+++ Dataset section

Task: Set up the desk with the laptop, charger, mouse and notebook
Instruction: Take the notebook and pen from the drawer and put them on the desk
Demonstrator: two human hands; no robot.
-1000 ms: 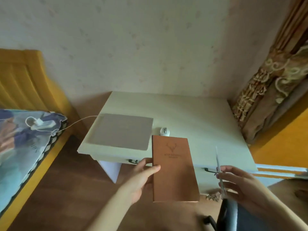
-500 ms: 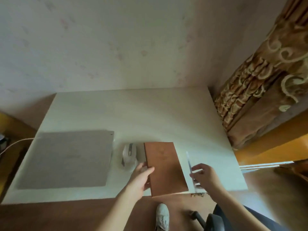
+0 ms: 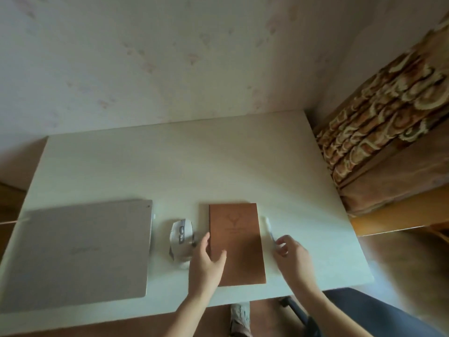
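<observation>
A brown notebook (image 3: 236, 242) with a deer emblem lies flat on the white desk (image 3: 184, 166), right of centre near the front edge. My left hand (image 3: 206, 261) rests on its left edge, thumb on the cover. My right hand (image 3: 290, 251) holds a white pen (image 3: 269, 227) just right of the notebook, its tip touching or close to the desk. A white mouse (image 3: 181, 239) sits between the notebook and a closed grey laptop (image 3: 77, 254) at the front left. A pale cable (image 3: 9, 222) runs off the laptop's left side.
The desk stands against a pale wall. Patterned brown curtains (image 3: 384, 113) hang at the right, close to the desk's right edge. A dark chair (image 3: 364, 312) and a shoe (image 3: 240, 314) show below the front edge, over a wooden floor.
The notebook has gone from half over the front edge to lying fully on the desk, further back. My right hand brought the pen down beside it. The view moved closer to the desk.
</observation>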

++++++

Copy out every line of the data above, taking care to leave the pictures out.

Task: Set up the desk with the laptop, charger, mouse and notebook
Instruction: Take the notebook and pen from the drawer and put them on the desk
Demonstrator: two human hands; no robot.
-1000 ms: 
-500 ms: 
+0 ms: 
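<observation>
A brown notebook (image 3: 236, 242) with a deer emblem lies flat on the white desk (image 3: 184, 166), right of centre near the front edge. My left hand (image 3: 206, 261) rests on its left edge, thumb on the cover. My right hand (image 3: 290, 251) holds a white pen (image 3: 269, 227) just right of the notebook, its tip touching or close to the desk. A white mouse (image 3: 181, 239) sits between the notebook and a closed grey laptop (image 3: 77, 254) at the front left. A pale cable (image 3: 9, 222) runs off the laptop's left side.
The desk stands against a pale wall. Patterned brown curtains (image 3: 384, 113) hang at the right, close to the desk's right edge. A dark chair (image 3: 364, 312) and a shoe (image 3: 240, 314) show below the front edge, over a wooden floor.
The notebook has gone from half over the front edge to lying fully on the desk, further back. My right hand brought the pen down beside it. The view moved closer to the desk.
</observation>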

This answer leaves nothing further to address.